Télétravail : les choses deviennent sérieuses, des sanctions pénales sont prévues pour ceux qui ne protègent pas les travailleurs à distance (The Platform, 17 avril 2026 – Vittorio De Luca e Martina De Angeli)
La norme modifie le décret législatif 81/2008 en introduisant le nouvel article 3, alinéa 7-bis, qui subordonne le respect des obligations de sécurité à la remise — au moins une fois par an — d’une information écrite aux salariés en télétravail (plus communément appelé smart working) ainsi qu’au représentant des travailleurs pour la sécurité (RLS). Ce document doit être complet et cohérent avec le document d’évaluation des risques (DVR) et doit inclure des informations sur les risques généraux, les risques spécifiques, le technostress, l’utilisation des écrans de visualisation et les risques liés aux déplacements.

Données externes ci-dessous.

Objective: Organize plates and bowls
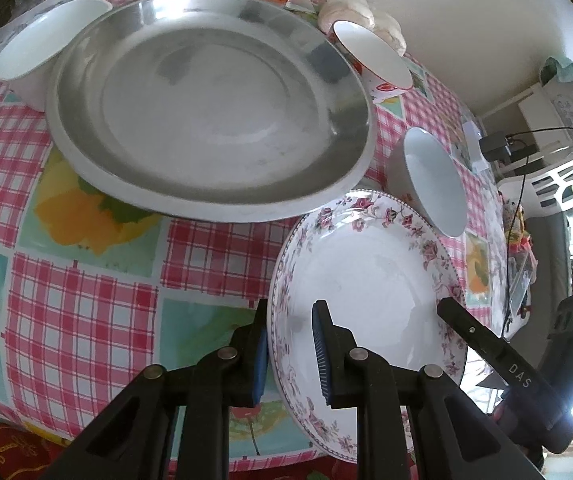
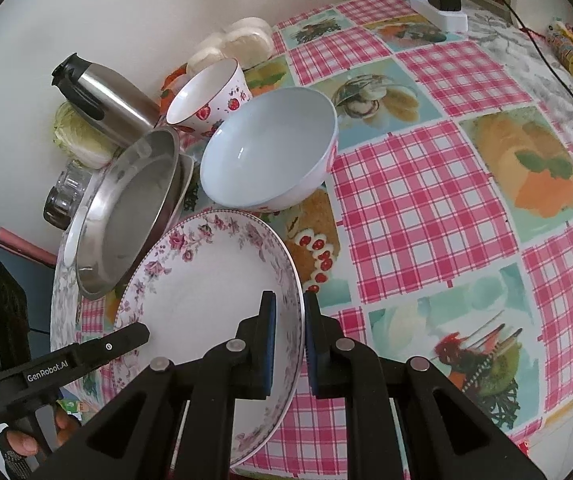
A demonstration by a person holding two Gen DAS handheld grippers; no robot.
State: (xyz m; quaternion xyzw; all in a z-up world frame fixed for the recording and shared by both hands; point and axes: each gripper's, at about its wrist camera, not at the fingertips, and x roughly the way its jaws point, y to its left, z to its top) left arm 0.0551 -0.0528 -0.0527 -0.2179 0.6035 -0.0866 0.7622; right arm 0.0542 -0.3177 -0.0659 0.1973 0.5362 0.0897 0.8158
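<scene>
Left gripper (image 1: 288,344) and right gripper (image 2: 288,340) clamped on floral plate (image 1: 366,280), opposite rims.
Risked tipping into light-blue bowl (image 2: 270,156) at 12 o'clock through uneven lifting.

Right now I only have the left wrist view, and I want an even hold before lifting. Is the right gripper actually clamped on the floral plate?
Observer: Yes. The right gripper has its jaws shut on the floral plate, with one pad inside the rim and one outside.
Operator: What is the steel thing cut off at my top edge?
Observer: It is a steel flask with a black lid, sitting behind the steel plate near the wall.
</scene>
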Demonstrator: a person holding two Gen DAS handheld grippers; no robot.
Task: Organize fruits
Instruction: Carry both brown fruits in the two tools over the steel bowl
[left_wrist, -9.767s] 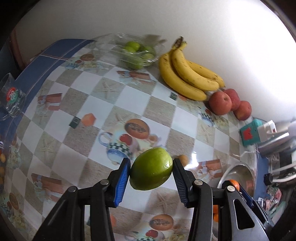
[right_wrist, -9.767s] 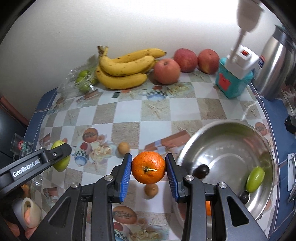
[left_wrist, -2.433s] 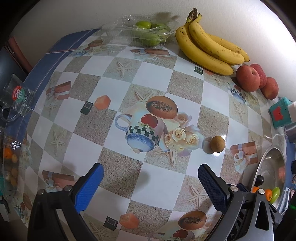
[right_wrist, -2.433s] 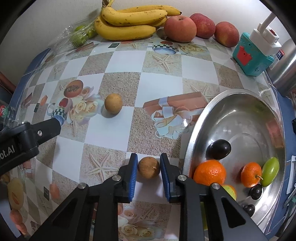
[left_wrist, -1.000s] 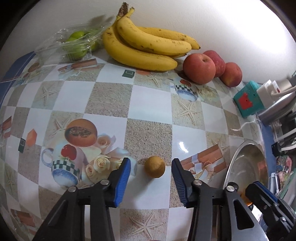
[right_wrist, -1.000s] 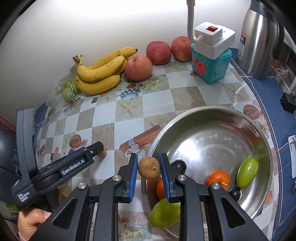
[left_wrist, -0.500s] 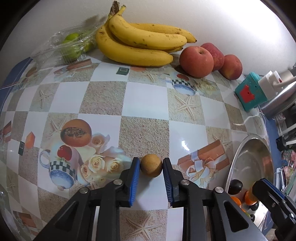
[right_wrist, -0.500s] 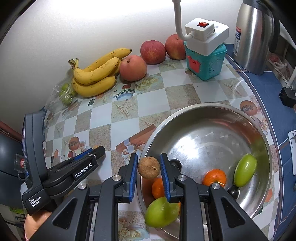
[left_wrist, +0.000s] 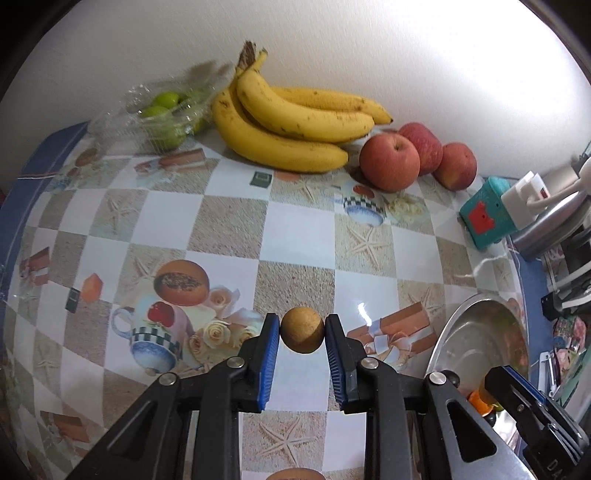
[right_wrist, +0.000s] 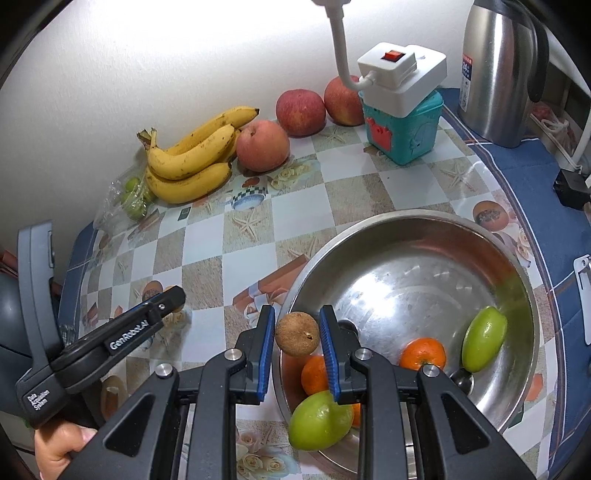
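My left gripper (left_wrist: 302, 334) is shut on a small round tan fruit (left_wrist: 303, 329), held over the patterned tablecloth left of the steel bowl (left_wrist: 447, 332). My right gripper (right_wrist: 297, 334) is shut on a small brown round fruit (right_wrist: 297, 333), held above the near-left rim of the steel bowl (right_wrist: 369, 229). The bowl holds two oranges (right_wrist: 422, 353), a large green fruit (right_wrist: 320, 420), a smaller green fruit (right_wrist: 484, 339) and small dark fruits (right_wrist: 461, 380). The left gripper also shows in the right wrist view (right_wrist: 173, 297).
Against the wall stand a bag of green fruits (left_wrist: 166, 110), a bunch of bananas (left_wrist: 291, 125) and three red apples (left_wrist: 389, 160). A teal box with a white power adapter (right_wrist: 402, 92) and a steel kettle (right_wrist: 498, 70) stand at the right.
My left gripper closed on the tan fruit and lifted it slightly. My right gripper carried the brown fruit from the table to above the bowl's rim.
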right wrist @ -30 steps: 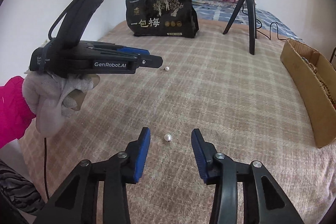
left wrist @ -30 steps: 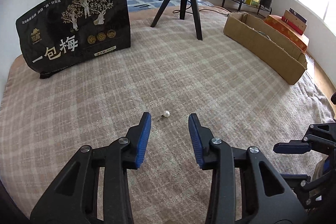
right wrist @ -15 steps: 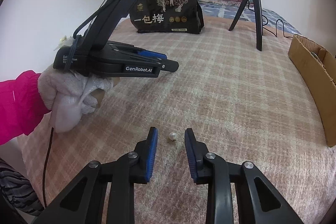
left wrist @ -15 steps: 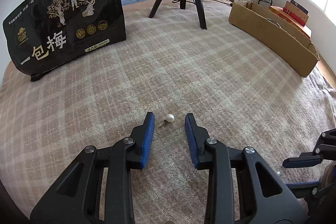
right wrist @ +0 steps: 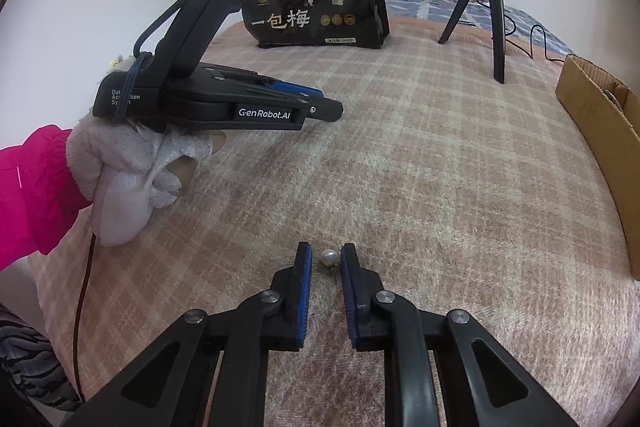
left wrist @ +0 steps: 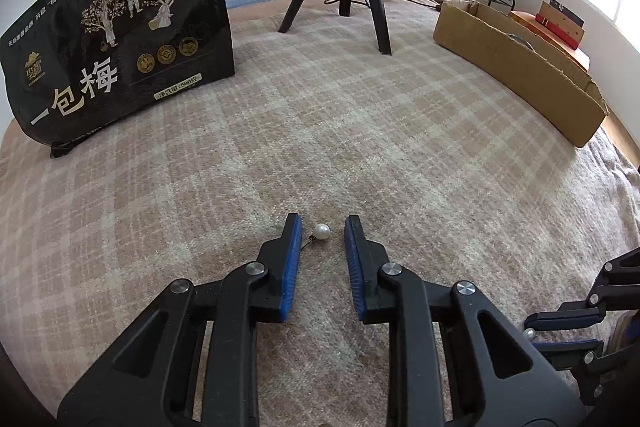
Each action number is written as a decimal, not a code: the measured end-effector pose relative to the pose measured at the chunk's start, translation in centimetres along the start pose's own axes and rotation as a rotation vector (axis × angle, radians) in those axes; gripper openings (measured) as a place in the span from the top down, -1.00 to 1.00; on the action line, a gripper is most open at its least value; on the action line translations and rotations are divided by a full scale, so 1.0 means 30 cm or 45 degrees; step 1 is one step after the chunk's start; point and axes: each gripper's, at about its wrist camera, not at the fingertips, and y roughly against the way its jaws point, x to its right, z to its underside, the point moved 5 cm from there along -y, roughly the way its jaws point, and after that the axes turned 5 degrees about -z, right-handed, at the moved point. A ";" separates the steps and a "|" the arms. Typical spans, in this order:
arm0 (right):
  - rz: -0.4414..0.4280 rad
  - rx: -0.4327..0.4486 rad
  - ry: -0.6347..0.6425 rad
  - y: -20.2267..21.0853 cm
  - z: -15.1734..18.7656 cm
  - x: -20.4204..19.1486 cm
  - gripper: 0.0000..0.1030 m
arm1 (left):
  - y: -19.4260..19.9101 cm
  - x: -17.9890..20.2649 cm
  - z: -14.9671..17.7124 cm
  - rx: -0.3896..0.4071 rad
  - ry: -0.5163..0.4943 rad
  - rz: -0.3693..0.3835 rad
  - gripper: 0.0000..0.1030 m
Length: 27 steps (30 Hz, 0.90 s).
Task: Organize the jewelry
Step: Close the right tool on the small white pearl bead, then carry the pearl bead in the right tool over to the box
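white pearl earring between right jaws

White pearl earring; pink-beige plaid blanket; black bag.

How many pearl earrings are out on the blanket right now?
2. One small white pearl earring lies between the left gripper fingers; the other white pearl earring lies between the right gripper fingers. Neither is clamped yet. More may sit hidden in the brown cardboard box.
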 end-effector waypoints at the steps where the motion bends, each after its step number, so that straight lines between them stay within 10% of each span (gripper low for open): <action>1: 0.005 -0.001 0.001 -0.001 0.000 -0.001 0.78 | -0.002 0.003 -0.001 -0.001 -0.007 0.001 0.66; 27: 0.022 0.109 -0.022 0.147 -0.034 0.010 0.88 | 0.163 0.038 -0.043 0.090 0.031 -0.051 0.86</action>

Une obligation qui existait déjà, mais sans véritable effet contraignant
Pour faire le point sur la portée concrète de cette nouveauté, c’est Martina De Angeli, senior associate et responsable de pratique au sein du cabinet De Luca & Partners, qui intervient. « Cette obligation de transmettre l’information au moins une fois par an était déjà prévue par la loi 81 de 2017, qui régit le travail agile. »
Le problème, dans la pratique, était que, faute de conséquences explicites, de nombreuses entreprises reléguaient cette obligation au bas de leur liste de priorités. « Aujourd’hui, il y a eu une certaine résonance, observe De Angeli, car dans la pratique il s’agissait d’une obligation qui restait toujours en queue de peloton par rapport à la signature des accords et aux communications aux autorités. » Le cabinet a toujours fait tout son possible pour sensibiliser les entreprises à cette obligation d’information et estime donc que ses clients sont en conformité. Mais le message pour ceux qui ne se sont pas encore mis en règle est clair.